## [WORK REQUEST]
For this exercise, transcribe all of the entries exactly.
• • • • •
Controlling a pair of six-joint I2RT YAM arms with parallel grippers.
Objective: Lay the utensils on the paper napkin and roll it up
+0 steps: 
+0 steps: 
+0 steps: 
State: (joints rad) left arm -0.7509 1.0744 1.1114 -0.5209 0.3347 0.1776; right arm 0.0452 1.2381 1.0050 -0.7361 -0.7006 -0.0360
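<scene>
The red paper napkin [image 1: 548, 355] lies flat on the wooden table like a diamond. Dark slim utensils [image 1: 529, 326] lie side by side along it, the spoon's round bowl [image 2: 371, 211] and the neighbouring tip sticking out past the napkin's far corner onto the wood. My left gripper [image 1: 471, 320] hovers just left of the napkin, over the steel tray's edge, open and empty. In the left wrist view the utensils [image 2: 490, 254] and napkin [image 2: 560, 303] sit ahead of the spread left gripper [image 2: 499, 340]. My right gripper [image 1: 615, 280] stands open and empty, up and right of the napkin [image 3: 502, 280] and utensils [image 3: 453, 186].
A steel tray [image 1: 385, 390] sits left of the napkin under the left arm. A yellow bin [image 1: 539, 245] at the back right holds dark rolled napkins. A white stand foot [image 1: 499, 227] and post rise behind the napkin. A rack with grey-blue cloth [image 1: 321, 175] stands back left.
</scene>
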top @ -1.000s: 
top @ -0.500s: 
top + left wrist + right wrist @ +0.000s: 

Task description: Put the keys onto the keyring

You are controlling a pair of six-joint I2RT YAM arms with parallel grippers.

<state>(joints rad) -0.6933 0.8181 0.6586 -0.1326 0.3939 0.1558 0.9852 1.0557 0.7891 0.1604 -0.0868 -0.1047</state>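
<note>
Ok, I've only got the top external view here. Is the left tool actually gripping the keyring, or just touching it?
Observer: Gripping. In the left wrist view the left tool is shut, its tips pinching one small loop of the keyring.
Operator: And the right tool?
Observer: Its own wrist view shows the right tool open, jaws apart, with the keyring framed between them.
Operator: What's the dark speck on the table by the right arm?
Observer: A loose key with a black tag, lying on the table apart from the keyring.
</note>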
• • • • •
## [RESULT FOR THIS TASK]
Controlling a pair of six-joint I2RT YAM arms with parallel grippers.
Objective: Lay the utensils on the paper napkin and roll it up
+0 steps: 
+0 steps: 
+0 steps: 
State: (joints rad) left arm -0.7509 1.0744 1.1114 -0.5209 0.3347 0.1776; right arm 0.0452 1.2381 1.0050 -0.7361 -0.7006 -0.0360
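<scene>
The red paper napkin [image 1: 548, 355] lies flat on the wooden table like a diamond. Dark slim utensils [image 1: 529, 326] lie side by side along it, the spoon's round bowl [image 2: 371, 211] and the neighbouring tip sticking out past the napkin's far corner onto the wood. My left gripper [image 1: 471, 320] hovers just left of the napkin, over the steel tray's edge, open and empty. In the left wrist view the utensils [image 2: 490, 254] and napkin [image 2: 560, 303] sit ahead of the spread left gripper [image 2: 499, 340]. My right gripper [image 1: 615, 280] stands open and empty, up and right of the napkin [image 3: 502, 280] and utensils [image 3: 453, 186].
A steel tray [image 1: 385, 390] sits left of the napkin under the left arm. A yellow bin [image 1: 539, 245] at the back right holds dark rolled napkins. A white stand foot [image 1: 499, 227] and post rise behind the napkin. A rack with grey-blue cloth [image 1: 321, 175] stands back left.
</scene>
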top @ -1.000s: 
top @ -0.500s: 
top + left wrist + right wrist @ +0.000s: 

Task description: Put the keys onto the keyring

You are controlling a pair of six-joint I2RT YAM arms with parallel grippers.

<state>(joints rad) -0.6933 0.8181 0.6586 -0.1326 0.3939 0.1558 0.9852 1.0557 0.7891 0.1604 -0.0868 -0.1047</state>
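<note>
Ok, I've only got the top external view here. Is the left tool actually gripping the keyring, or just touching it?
Observer: Gripping. In the left wrist view the left tool is shut, its tips pinching one small loop of the keyring.
Operator: And the right tool?
Observer: Its own wrist view shows the right tool open, jaws apart, with the keyring framed between them.
Operator: What's the dark speck on the table by the right arm?
Observer: A loose key with a black tag, lying on the table apart from the keyring.
</note>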

Nothing else belongs in the answer.